### What you have to do
Each line below is to be written out once more, precisely as given.

### Dataset section

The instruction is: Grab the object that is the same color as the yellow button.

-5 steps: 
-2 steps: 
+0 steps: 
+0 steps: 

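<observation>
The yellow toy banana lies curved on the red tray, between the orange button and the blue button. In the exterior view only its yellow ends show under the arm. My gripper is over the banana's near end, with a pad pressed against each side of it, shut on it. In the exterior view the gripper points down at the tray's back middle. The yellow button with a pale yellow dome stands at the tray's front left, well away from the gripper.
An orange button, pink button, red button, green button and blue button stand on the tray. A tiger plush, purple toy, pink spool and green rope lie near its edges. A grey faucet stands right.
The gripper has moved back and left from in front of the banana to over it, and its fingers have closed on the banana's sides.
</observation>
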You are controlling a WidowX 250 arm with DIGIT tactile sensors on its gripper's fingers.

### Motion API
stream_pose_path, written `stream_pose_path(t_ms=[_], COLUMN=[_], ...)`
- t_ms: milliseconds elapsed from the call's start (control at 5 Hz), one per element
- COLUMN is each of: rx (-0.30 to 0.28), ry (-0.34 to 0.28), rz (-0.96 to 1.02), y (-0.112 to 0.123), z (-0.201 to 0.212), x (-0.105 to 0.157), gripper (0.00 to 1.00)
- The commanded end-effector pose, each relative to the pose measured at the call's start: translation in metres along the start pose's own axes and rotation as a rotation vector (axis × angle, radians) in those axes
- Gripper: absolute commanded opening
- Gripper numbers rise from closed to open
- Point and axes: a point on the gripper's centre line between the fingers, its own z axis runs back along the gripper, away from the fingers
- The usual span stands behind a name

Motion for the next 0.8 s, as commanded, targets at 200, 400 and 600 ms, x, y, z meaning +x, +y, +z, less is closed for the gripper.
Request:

### Response to this exercise
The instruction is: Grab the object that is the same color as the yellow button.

-5 steps: 
-2 steps: 
+0 steps: 
+0 steps: 

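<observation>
The yellow toy banana lies curved on the red tray, between the orange button and the blue button. In the exterior view only its yellow ends show under the arm. My gripper is over the banana's near end, with a pad pressed against each side of it, shut on it. In the exterior view the gripper points down at the tray's back middle. The yellow button with a pale yellow dome stands at the tray's front left, well away from the gripper.
An orange button, pink button, red button, green button and blue button stand on the tray. A tiger plush, purple toy, pink spool and green rope lie near its edges. A grey faucet stands right.
The gripper has moved back and left from in front of the banana to over it, and its fingers have closed on the banana's sides.
</observation>
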You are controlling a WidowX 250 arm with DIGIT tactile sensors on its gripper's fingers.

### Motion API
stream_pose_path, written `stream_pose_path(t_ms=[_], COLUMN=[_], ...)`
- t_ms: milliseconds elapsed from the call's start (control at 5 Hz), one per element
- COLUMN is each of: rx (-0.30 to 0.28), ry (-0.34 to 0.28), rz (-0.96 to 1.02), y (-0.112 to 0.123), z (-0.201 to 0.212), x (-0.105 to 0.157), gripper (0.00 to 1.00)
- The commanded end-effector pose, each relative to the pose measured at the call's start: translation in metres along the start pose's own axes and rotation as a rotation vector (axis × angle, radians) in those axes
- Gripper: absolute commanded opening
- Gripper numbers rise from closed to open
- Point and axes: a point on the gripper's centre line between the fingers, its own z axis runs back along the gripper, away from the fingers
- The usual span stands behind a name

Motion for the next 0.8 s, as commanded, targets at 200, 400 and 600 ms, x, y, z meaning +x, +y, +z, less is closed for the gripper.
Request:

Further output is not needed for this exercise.